EXERCISE PROMPT:
Look at the entries below and restate word for word the lines from the first through the one that has "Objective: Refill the".

INFORMATION:
·····
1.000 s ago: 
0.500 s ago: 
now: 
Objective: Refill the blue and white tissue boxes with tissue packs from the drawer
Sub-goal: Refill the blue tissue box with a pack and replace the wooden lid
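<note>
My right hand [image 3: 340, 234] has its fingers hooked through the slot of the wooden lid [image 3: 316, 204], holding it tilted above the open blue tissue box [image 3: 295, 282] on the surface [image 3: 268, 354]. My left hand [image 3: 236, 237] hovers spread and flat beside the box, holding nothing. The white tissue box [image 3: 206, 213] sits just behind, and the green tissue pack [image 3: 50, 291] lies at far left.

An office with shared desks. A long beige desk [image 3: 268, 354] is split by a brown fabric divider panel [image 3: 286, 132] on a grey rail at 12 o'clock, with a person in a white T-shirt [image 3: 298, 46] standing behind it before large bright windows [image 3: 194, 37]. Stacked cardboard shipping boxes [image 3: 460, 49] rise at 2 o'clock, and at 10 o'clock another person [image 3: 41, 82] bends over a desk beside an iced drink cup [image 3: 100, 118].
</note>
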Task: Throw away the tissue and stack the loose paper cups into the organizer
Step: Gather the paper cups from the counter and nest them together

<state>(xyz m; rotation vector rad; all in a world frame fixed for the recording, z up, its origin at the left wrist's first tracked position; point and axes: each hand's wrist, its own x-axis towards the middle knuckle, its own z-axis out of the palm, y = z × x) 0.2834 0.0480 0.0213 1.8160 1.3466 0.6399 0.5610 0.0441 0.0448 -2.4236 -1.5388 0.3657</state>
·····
RESPONSE TO THE TASK:
1.000 s ago: 
0.500 s ago: 
now: 
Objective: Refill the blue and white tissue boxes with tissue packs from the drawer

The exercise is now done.